Item 5.02. Departure of Directors or Certain Officers; Election of Directors; Appointment of Certain Officers; Compensatory Arrangements of Certain Officers.
     In connection with the transaction covered by this Current Report on Form 8-K and pursuant to the terms of the Securities Purchase Agreement and the Certificate of Designations, James T. Farrell, a Managing Partner of Calera Capital, will be appointed to the Company’s Board of Directors, effective upon the closing of the transaction. Mr. Farrell is a Director of Calera Capital Management, Inc., a Delaware corporation, which is the general partner of Calera Capital Investors IV, L.P., a Delaware limited partnership, which is the general partner of each of Calera Capital Partners IV, L.P. and Calera Capital Partners IV Side-by-Side, L.P., the lead investors in the transaction who will purchase approximately $35 million of Series A Preferred Stock in connection with the transaction. Mr. Farrell has served in various capacities with Calera Capital and its predecessor, Fremont Partners, since 1991. Mr. Farrell also serves as Chairman of the Board of Directors of Modular Space Corporation, a private company who is a lessor of modular assets. Mr. Farrell holds an A.B. from Princeton University and an M.B.A. from the Harvard Business School. Information required by Item 5.02 is included in Item 1.01 and incorporated herein by reference.
Item 5.03. Amendments to Articles of Incorporation or Bylaws; Change in Fiscal Year.
     On March 30, 2009, the Company filed the Certificate of Designations, with the Secretary of State of the State of Delaware, which established the rights, preference and privileges of the Series A Preferred Stock as described above in Item 1.01 and incorporated herein by reference.
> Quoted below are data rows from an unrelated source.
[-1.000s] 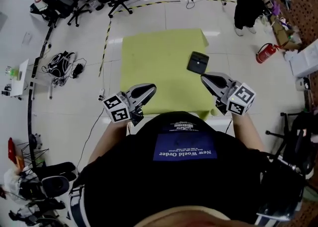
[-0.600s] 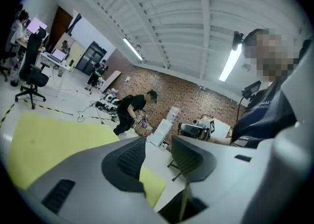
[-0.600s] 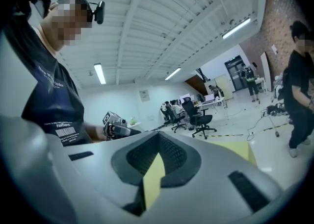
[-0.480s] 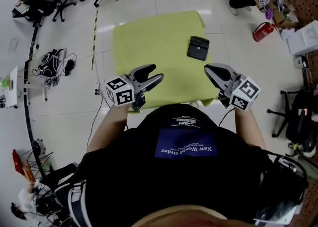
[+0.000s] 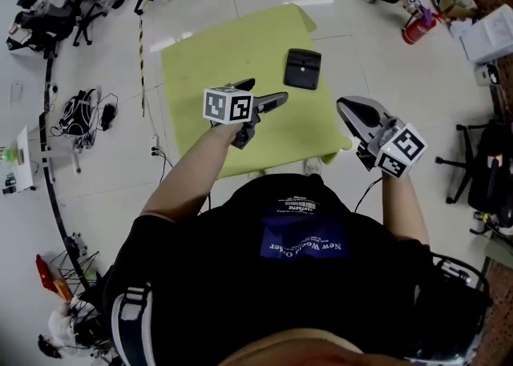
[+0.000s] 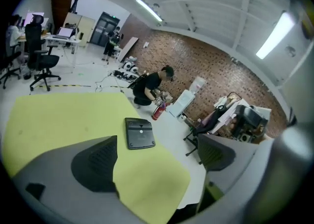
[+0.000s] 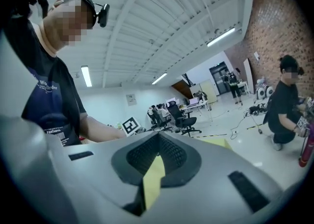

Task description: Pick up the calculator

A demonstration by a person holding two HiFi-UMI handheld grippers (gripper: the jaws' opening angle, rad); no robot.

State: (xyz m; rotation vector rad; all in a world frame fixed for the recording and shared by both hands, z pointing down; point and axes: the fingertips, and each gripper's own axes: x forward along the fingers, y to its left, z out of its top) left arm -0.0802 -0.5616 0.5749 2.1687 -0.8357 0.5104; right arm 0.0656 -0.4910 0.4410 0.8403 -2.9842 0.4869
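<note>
**Left gripper reaches out over counter, jaws opening; calculator not yet touched**

The calculator (image 5: 303, 68) lies flat on the yellow-green counter (image 5: 200, 60), near the counter's far right edge; no keys show, so probably its back is up.

Changed: the left gripper (image 5: 267, 90) was at the counter's near edge a second ago with jaws together; it is now out over the counter's middle, tilted downward and aimed toward the far right; its jaws are opening and stand wide apart. In the left gripper view the calculator (image 6: 140, 133) sits ahead in the gap of the left gripper (image 6: 157, 157), apart from both pads; only bare counter (image 6: 49, 115) lies between them.

The right gripper (image 5: 353, 110) has barely shifted; it hangs off the counter's near right corner; in its own view the right gripper (image 7: 158, 144) has jaws together on nothing, with just a sliver of counter showing through.

The calculator is in the same spot on the counter as before.

Meaning: this is the approach step, with the left gripper pre-opened for the grab; the pickup is not yet begun. It likely needs further travel toward the far right edge, then a descent; the flat, low body could be hard to pinch.
</note>
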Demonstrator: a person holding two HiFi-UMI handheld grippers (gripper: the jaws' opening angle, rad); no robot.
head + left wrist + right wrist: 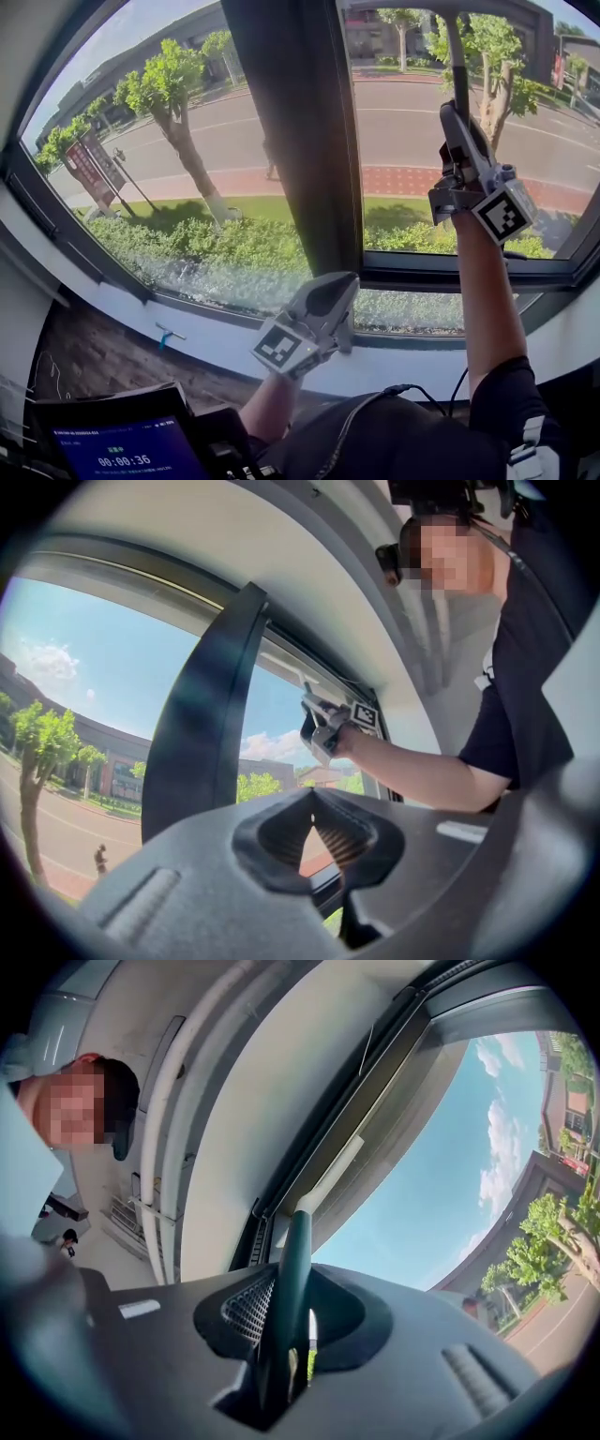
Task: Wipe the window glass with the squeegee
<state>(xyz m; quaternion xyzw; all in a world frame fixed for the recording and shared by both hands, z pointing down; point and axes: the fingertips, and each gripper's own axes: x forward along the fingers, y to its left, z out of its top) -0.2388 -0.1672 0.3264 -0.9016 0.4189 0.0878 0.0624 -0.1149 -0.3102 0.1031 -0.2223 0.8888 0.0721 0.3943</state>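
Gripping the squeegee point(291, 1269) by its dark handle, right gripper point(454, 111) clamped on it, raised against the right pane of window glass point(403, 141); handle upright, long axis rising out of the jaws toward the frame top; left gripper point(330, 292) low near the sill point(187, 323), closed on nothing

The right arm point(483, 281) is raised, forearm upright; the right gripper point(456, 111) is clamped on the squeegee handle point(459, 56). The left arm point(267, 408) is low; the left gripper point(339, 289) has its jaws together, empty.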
The Certificate of Designations is filed herewith as Exhibit 3.1 and incorporated by reference herein.
Item 8.01. Other Events.
     On March 30, 2009, the Company issued a press release announcing the transaction covered by this Current Report on Form 8-K. A copy of the press release is filed herewith as Exhibit 99.1.
Item 9.01. Financial Statements and Exhibits.
(d) Exhibits.
     
Exhibit No.   Description
 
   
3.1
  Certificate of Designations of Series A Convertible Preferred Stock of LoopNet, Inc.
 
   
99.1
  Press Release of LoopNet, Inc. dated March 30, 2009

 


 

SIGNATURES
     Pursuant to the requirements of the Securities Exchange Act of 1934, the registrant has duly caused this report to be signed on its behalf by the undersigned hereunto duly authorized.
         
  LOOPNET, INC.
(Registrant)  
 

Dated: April 2, 2009 
   
  By:   /s/ Brent Stumme    
    Brent Stumme   
    Chief Financial Officer and Senior Vice President, Finance and Administration   

 


 

         
EXHIBIT INDEX
     
Exhibit No.   Description
3.1
  Certificate of Designations of Series A Convertible Preferred Stock of LoopNet, Inc.